The provincial subdivision has a population of about 250,000 inhabitants in an area of 164 km2, and its capital city is Villa Nueva, which is located around 1,090 km from Buenos Aires.

==History==

- 1858, on May 14 Guaymallén Department was created.
- 1896, on May 19 Villa Nueva was declared as cabecera (capital) of the department.

==Economy==

The economy of the Guaymallén Department, represented 8.7% of the economy of Mendoza Province.

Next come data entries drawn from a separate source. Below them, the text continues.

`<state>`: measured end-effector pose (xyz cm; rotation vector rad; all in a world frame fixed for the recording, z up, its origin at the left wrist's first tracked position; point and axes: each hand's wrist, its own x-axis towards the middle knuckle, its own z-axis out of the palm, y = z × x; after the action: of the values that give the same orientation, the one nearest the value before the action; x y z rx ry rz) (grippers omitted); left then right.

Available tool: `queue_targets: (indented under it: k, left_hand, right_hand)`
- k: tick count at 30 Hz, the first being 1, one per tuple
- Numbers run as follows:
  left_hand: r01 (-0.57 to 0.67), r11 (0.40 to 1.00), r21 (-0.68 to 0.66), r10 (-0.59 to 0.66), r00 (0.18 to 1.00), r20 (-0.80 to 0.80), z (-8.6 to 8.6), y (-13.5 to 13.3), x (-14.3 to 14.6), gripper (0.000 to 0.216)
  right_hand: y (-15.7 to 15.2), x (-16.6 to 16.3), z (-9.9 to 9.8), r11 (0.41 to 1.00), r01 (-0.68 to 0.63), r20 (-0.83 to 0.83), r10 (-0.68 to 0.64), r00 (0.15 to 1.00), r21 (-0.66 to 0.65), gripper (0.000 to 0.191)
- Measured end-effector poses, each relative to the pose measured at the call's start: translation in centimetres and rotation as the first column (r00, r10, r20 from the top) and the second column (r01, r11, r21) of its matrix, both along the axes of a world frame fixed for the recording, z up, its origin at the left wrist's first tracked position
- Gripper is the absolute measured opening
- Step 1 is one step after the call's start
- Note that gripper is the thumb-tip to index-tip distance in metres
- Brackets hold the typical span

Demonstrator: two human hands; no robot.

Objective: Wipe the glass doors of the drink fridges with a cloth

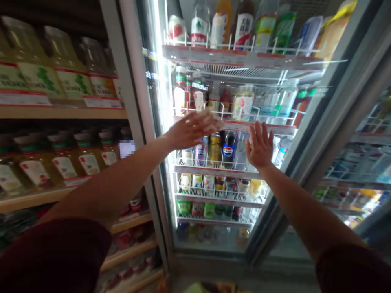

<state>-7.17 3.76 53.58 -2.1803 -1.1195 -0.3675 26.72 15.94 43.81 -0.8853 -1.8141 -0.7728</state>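
Note:
My left hand is stretched out flat, fingers open, in front of the lit drinks fridge, level with the third wire shelf; it is blurred by motion. My right hand is raised with fingers spread, palm toward the shelves, just right of a dark Pepsi bottle and a yellow can. Neither hand holds anything. The wire shelves carry rows of bottles and cans. The fridge door stands open at the right.
Wooden shelves at the left hold rows of yellow-liquid bottles with price tags. A second glass-fronted fridge stands at the far right. The grey fridge frame separates the shelves from the cooler.

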Motion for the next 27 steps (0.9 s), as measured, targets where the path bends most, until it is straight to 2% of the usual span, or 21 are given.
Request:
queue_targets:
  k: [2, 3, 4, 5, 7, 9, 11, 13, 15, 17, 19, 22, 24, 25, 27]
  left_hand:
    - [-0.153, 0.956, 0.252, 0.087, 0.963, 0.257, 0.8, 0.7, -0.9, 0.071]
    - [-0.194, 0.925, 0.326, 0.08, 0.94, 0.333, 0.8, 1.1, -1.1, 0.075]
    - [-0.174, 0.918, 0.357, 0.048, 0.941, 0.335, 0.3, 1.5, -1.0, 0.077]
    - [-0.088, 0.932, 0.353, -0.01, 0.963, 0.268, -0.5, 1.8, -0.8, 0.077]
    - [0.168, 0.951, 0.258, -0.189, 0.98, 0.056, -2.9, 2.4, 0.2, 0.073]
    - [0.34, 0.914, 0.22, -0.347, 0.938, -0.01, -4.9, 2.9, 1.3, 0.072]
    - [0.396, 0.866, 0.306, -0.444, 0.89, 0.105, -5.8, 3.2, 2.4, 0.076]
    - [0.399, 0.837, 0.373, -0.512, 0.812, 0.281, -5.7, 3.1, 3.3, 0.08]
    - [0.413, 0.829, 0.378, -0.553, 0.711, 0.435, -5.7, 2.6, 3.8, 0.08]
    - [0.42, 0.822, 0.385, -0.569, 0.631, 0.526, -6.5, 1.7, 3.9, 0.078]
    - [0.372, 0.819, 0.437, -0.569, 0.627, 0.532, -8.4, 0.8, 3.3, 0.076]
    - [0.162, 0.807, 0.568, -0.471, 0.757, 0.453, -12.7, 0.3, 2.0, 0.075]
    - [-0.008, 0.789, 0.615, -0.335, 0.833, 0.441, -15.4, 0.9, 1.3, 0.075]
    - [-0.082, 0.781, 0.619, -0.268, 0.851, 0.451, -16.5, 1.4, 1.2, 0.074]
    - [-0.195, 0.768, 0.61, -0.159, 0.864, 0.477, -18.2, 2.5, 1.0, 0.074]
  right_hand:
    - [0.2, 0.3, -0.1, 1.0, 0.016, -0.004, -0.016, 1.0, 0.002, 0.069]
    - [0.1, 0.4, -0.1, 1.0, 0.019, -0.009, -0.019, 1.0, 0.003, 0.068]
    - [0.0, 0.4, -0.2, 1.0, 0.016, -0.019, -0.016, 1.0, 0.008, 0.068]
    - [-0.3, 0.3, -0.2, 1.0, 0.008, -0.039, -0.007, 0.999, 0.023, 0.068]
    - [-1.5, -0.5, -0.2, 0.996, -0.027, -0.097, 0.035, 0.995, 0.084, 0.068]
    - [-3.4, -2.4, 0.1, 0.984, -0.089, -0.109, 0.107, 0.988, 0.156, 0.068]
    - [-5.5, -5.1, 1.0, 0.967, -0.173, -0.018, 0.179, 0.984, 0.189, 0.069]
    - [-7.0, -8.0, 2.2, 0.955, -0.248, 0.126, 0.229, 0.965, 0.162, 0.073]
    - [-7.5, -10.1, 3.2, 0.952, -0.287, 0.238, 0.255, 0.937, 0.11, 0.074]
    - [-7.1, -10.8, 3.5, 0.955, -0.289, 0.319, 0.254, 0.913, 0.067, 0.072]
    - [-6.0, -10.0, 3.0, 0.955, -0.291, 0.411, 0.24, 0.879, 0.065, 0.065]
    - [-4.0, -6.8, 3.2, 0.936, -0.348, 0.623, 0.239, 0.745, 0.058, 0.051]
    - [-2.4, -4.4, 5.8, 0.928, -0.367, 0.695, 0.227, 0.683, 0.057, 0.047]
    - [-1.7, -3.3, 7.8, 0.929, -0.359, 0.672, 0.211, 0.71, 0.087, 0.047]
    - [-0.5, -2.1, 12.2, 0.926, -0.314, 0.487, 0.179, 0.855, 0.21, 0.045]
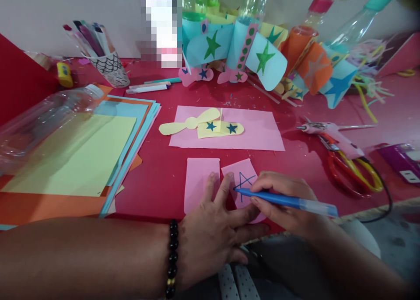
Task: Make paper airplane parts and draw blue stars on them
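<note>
My right hand [285, 199] pinches a blue marker [285, 199], its tip on a small pink paper piece [247, 166] that bears a star drawn in blue lines. Across the lower part of that piece lies my left hand [216, 230], fingers spread and pressing it down. One left fingertip also touches a second pink paper piece [197, 182], which is plain. Beyond both, a pink paper sheet [262, 131] lies flat, with a yellow paper propeller [177, 127] and a yellow strip with two blue stars [225, 128] on it.
Coloured paper sheets [75, 147] and a clear plastic bottle [42, 120] lie left. Behind stand a pen cup [114, 70] and bottles wrapped in paper with stars [213, 42]. At right are a pink glue gun [341, 138], scissors [344, 173] and a purple object [398, 160].
</note>
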Tool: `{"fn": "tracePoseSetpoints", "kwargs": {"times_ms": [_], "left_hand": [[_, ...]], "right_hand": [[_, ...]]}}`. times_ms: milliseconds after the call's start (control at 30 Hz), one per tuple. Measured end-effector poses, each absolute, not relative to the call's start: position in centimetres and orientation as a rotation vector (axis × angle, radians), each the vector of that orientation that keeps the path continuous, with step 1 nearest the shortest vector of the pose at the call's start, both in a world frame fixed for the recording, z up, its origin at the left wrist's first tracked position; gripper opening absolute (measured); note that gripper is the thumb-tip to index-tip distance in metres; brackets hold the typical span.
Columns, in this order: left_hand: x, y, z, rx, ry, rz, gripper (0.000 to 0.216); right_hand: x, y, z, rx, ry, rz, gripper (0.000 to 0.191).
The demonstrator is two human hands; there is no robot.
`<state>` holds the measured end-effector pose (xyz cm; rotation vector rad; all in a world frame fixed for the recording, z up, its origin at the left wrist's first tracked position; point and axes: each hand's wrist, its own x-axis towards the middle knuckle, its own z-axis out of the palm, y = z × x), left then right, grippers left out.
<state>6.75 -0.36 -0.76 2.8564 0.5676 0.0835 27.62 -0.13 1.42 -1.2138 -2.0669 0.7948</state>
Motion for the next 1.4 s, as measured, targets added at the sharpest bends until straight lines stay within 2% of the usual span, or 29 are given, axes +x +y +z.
{"fn": "tracePoseSetpoints", "kwargs": {"times_ms": [1100,1400], "left_hand": [[6.74,-0.47,-0.75,2.851,0.566,0.092,0.055],[6.76,-0.32,-0.61,2.871,0.577,0.077,0.058]], "right_hand": [[26.96,-0.07,1.27,-1.247,-2.087,0.809,0.005],[27.55,-0.32,0.99,-1.275,-2.037,0.709,0.007]]}}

The three main sectors of the economy are banks and financial institutions, the service sector, and industry and manufacturing.

==Districts==

Guaymallén Department is divided into 21 districts, the last of them—Colonia Molina—was created in 2014:

- Belgrano
- Bermejo
- Buena Nueva
- Capilla del Rosario
- Colonia Segovia
- Dorrego
- El Sauce
- Jesús Nazareno
- Kilómetro 8
- Kilómetro 11
- La Primavera
- Las Cañas
- Los Corralitos
- Nueva Ciudad
- Pedro Molina
- Puente de Hierro
- Rodeo de la Cruz
- San Francisco del Monte
- San José
- Villa Nueva
- Colonia Molina

== Seismic Activity ==
The seismicity of the Cuyo region (central-west Argentina) is frequent and of low intensity, with a seismic gap of moderate to severe earthquakes roughly every 20 years.